Les fenêtres sont très fines, et l’hiver le vent s’engouffre dans les pièces, apportant froid et poussière. Mon père conduit un taxi, ma mère coud des vêtements. Nous n’avons pas beaucoup d’argent, et à la maison, c’est souvent très difficile. Les disputes entre mes parents sont fréquentes. Je crois que c’est à cause de l’argent, de la fatigue. Chaque fois qu’ils se crient dessus, je me sens un peu plus seule.

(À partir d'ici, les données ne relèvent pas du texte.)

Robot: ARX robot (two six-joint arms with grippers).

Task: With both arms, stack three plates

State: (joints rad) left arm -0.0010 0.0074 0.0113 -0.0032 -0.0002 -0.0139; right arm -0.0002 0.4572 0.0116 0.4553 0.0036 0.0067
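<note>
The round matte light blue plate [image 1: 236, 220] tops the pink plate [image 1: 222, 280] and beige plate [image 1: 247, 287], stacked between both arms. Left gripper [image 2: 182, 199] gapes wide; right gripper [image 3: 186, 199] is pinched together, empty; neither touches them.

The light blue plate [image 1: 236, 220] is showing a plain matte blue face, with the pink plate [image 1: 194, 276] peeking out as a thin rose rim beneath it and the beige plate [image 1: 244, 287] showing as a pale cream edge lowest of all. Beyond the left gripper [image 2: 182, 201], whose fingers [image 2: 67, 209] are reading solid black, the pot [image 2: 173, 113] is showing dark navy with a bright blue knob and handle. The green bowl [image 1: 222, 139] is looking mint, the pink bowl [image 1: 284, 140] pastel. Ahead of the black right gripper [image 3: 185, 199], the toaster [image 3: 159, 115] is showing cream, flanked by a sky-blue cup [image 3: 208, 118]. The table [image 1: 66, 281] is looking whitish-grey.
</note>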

Parfois, j’ai l’impression d’être invisible. Mes parents sont tellement pris par leurs soucis qu’ils ne remarquent plus vraiment mes peines. Leur travail est devenu pour moi le symbole de tout ce qui ne va pas. Ils passent tellement de temps à cela qu’ils n’ont plus de temps pour moi.

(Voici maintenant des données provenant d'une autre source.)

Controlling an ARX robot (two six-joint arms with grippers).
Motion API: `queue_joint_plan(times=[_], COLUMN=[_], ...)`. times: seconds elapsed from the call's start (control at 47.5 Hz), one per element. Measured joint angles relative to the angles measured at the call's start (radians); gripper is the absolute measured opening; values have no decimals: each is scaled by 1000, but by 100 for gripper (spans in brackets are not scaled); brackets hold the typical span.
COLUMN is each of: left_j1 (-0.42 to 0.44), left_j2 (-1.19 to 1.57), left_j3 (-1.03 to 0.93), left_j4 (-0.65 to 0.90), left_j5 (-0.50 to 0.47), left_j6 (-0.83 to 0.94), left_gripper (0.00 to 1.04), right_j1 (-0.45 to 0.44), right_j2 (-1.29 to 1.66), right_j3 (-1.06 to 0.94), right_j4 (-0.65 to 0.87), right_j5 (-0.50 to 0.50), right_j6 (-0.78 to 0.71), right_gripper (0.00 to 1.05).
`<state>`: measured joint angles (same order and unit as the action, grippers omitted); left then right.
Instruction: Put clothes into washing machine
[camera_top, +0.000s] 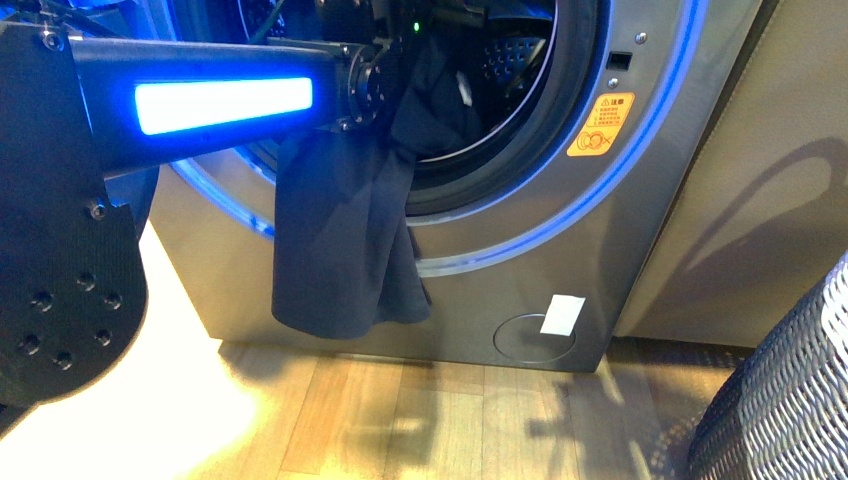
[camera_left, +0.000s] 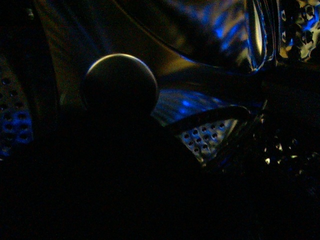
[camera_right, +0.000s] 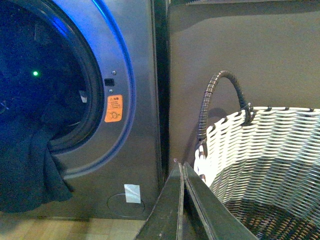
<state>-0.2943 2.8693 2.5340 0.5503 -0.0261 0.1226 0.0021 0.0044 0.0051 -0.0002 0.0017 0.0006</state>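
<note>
Dark navy clothes (camera_top: 340, 240) hang over the lower lip of the washing machine (camera_top: 560, 230) porthole. The upper part lies inside the opening and the longer part dangles down the silver-grey front panel, ending above the wooden floor (camera_top: 400, 420). A small white tag (camera_top: 465, 92) shows on the fabric inside the opening. The right wrist view shows the same drape, with the garment (camera_right: 25, 165) spilling out over the door seal.

The left arm (camera_top: 220, 100), with a lit blue-white strip along it, reaches across into the porthole just above the hanging fabric. Its gripper is lost in the dark of the drum, so I cannot tell whether it is apart or together. The left wrist view is dim; it shows only perforated steel drum wall (camera_left: 207, 137) with blue reflections and a rounded dome shape (camera_left: 120, 82).

A blue light ring (camera_top: 660, 130) runs around the porthole. An orange warning sticker (camera_top: 600, 125) sits just beside the ring, and a white label (camera_top: 563, 315) overlaps a round cap (camera_top: 533, 338) low on the panel.

The right gripper (camera_right: 180, 167) is well apart from the machine. Its fingers (camera_right: 200, 210) are pressed together with nothing between them, over a white woven basket (camera_right: 270, 140) with a dark wrapped handle (camera_right: 220, 95). A beige panel (camera_right: 240, 50) stands behind the basket, beside the machine.
</note>
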Motion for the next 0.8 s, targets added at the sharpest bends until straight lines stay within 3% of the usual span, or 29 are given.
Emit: queue_joint_plan(times=[0.147, 0.59, 0.8], left_j1=[6, 13, 10], left_j2=[-154, -294, -484], left_j3=[-238, -577, -806], left_j4=[-10, 13, 70], left_j5=[12, 38, 47], left_j6=[-34, -32, 10], left_gripper=[100, 98, 98], right_j1=[0, 0, 0], right_j2=[0, 0, 0], right_j3=[0, 0, 0], right_j4=[0, 0, 0], right_j5=[0, 0, 0], right_j6=[0, 0, 0], right_gripper=[2, 2, 2])
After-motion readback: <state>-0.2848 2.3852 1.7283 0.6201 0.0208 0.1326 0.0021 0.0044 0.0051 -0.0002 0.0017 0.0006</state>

Je me souviens des rares moments où nous étions heureux. Maintenant, ces moments sont comme des rêves lointains. J’essaie de me rappeler le son du rire de mes parents, mais il se mélange souvent avec les disputes actuelles.
À l’école, je ne ressemble pas aux autres enfants. Mes vêtements sont souvent usés et cela me fait de la peine. Je vois bien les regards des autres élèves, même s’ils ne disent rien.
Les devoirs ? Je me débrouille seule, mais parfois, je me sens dépassée, comme si les mots et les chiffres dansaient devant mes yeux, sans que je puisse les attraper.
Quand je suis arrivée au centre de soutien scolaire à Alep, j’étais en colère contre le monde entier. Je me disputais avec les autres enfants, je n’écoutais pas les enseignants, je criais tout le temps. Mais au fond, ce que je voulais, c’était un peu d’amour, un peu d’attention. Personne ne m’a jugée pour ma colère, mais ont cherché à comprendre d’où elle venait. Ils m’ont montré qu’il était possible de guérir, de trouver une lueur d’espoir, même dans les pires situations.
Grâce au soutien de chacun de mes professeurs, j’ai commencé à prendre soin de moi, à m’intéresser à mes devoirs. J’ai découvert que j’avais envie de réussir à l’école. Pour la première fois depuis longtemps, j’ai ressenti une forme de fierté. Depuis, je construis chaque jour mon avenir car c’est ce qui me donne de la force pour avancer. J’ai envie de me sentir importante, d’être aimée et j’ai des rêves à partager.
Je rêve de paix, d’amour, d’un avenir où je pourrais enfin me sentir en sécurité et chérie. Je rêve de reconstruire ma ville, de voir Alep renaître de ses cendres, avec des rues remplies de rires d’enfants et non plus de l’écho des bombes. J’aspire à un monde où la guerre ne serait qu’un mauvais souvenir, où chaque enfant pourrait grandir sans crainte, entouré de l’amour de sa famille.
Un jour, j’espère pouvoir regarder en arrière et voir que tous ces efforts, toute cette douleur, auront mené à quelque chose de beau, quelque chose qui vaudra la peine d’être vécu.